We previously touched on an issue with regard to e-mail between businesses and whether those communications create a contract.  As we have learned the parties must have intent to form an E-contract, and that is a difficult burden to prove without a written acknowledgement and/or acceptance; or previous conduct of the parties.

With regard to email a business, whether dealing with another business or a consumer has a burden to prove the email was (1) received, (2) by the intended party, and (3) that party has an understanding of the basis of the email.

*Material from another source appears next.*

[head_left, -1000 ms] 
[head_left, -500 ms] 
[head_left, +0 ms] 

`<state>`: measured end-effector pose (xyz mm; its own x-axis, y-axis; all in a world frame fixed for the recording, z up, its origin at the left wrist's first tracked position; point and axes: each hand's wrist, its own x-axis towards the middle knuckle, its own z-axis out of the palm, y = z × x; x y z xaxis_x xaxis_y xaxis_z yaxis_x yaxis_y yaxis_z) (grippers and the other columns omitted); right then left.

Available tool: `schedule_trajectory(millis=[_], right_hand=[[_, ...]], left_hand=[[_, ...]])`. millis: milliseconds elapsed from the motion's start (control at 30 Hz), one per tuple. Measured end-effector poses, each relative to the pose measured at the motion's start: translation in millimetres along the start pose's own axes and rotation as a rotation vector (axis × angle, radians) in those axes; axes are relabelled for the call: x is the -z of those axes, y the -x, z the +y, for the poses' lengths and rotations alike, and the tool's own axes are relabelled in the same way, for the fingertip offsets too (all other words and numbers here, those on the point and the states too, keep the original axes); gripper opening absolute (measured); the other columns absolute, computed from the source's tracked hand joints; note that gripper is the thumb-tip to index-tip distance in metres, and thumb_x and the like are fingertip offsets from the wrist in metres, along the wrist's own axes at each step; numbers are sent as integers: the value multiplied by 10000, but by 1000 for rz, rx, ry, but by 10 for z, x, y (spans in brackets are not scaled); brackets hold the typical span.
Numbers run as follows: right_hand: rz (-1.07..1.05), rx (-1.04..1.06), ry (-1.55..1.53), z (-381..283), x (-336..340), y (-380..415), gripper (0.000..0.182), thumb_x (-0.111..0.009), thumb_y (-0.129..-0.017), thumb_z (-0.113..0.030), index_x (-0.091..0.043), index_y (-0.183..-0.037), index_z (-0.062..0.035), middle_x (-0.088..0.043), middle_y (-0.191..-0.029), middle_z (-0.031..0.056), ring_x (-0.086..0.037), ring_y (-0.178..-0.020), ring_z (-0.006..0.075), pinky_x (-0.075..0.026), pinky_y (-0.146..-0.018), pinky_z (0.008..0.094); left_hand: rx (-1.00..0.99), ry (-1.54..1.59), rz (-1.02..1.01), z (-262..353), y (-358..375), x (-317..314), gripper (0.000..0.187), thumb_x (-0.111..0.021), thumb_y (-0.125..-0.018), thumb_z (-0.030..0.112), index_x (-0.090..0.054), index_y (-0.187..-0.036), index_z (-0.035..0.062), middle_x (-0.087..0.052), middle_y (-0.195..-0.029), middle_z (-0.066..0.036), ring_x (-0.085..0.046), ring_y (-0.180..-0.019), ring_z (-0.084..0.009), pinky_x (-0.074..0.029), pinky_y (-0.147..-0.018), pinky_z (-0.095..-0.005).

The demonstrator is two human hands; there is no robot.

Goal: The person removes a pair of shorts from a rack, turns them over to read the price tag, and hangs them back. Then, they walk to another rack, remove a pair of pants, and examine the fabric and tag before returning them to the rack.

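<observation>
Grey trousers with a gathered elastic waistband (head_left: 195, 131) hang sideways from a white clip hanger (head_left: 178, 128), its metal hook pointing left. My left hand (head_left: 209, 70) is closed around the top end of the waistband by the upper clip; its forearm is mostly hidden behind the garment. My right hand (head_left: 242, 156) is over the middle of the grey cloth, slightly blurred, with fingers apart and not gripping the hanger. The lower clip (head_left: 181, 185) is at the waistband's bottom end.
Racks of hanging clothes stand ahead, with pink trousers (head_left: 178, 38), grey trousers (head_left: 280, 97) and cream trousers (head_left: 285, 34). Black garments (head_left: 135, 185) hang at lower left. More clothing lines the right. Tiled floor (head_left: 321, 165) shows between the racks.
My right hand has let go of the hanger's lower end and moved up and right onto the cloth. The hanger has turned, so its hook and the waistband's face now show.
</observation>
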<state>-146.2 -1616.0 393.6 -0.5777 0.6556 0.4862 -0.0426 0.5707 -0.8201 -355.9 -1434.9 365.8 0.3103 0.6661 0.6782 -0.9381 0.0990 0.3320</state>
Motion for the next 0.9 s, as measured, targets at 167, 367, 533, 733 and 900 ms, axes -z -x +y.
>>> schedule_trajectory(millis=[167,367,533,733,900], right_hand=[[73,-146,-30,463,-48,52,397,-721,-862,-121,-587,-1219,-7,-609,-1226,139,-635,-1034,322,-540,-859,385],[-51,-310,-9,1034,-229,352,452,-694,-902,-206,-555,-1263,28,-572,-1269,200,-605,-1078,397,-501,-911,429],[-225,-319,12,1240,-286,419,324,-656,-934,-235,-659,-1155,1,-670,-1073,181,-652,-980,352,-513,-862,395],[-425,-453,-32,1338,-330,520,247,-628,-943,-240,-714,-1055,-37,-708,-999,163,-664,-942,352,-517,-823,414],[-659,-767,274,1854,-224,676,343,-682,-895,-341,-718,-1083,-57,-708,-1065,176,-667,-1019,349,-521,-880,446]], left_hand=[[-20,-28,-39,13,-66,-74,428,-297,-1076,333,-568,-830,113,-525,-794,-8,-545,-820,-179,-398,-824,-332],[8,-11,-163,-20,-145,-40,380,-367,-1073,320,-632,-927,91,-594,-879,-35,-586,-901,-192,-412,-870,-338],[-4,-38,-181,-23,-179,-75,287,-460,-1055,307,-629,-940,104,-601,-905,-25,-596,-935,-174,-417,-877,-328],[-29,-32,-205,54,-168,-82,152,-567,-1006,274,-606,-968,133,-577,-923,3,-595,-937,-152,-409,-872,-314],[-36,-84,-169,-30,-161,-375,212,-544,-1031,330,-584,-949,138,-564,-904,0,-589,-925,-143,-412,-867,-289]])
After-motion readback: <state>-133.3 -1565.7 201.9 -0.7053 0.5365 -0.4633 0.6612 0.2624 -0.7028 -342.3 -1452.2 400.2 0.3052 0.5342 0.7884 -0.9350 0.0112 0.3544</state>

In Moore v. Dennis-Franklin, 201 So.3d 1131 (Ala. 2016), the Alabama Supreme Court upheld the ruling of the Mobile Circuit Court denying a motion to compel arbitration. The appellee had three bank accounts with the predecessor bank to the appellant bank before it merged with the appellant bank. Shortly before the merger, the appellate bank, in January 2012, allegedly mailed a welcome letter and an account agreement to the appellee at his home in Mobile. After the two banks merged, the appellee’s accounts were converted to the appellant bank accounts on March 2, 2012.

The account agreement did not contain an arbitration provision. On January 20, 2013, the appellee’s niece, who lived in Atlanta, came to Mobile to visit the appellee. It appeared to the appellee and the niece that the appellant had created an online banking profile for the appellee but had set up the profile so that account notifications were sent to her e-mail address.

The appellee, who was elderly, did not have Internet access or an e-mail address and did not know how to use online banking. After investigating the matter, the appellee and niece came to the conclusion that the appellant had been stealing funds from the appellee’s accounts. On February 13, 2013, the appellee and niece met with, a branch manager for the appellant bank, about their concerns.

     The appellee sued the appellant bank and the appellant on November 27, 2013, alleging fraud, suppression, breach of fiduciary duty, and various forms of negligence and wantonness. The appellant bank moved to compel arbitration, which the appellant joined. The trial court denied the motion to compel arbitration. The Supreme Court noted that the appellant and the appellant bank failed to prove that the niece or the appellee accessed either the specific Web page on which the arbitration provision was located or a specific e-mail containing the arbitration provision itself. Thus, the appellee did not receive proper notice of the amendment to the account agreement and was not bound by it. Therefore, the motion to compel arbitration was properly denied. Accordingly, the order of the trial court was affirmed.

When conducting business, any business, via email it is imperative to prove the intended recipient actually received the email, viewed the email and understands its contents. The key is to have a process and procedure in place which, with the highest degree of certainty possible, can validate the required assurances as if the intended recipient was signing a paper document in person, in your presence.


E-commerce is an ever-growing necessity for survival in any industry these days.  Whether we are representing business clients or consumer clients it is imperative to follow the simple steps we would follow for any contractual relationship.  At its basics if we cannot validate intent and a meeting of the minds it is likely we do not have a contract. If we are conducting business via email or other electronic avenues we must be able to conclusively know the intended recipient (1) received the communication, (2) read the communication, and (3) understands or has the capacity to understand the contents of the communication.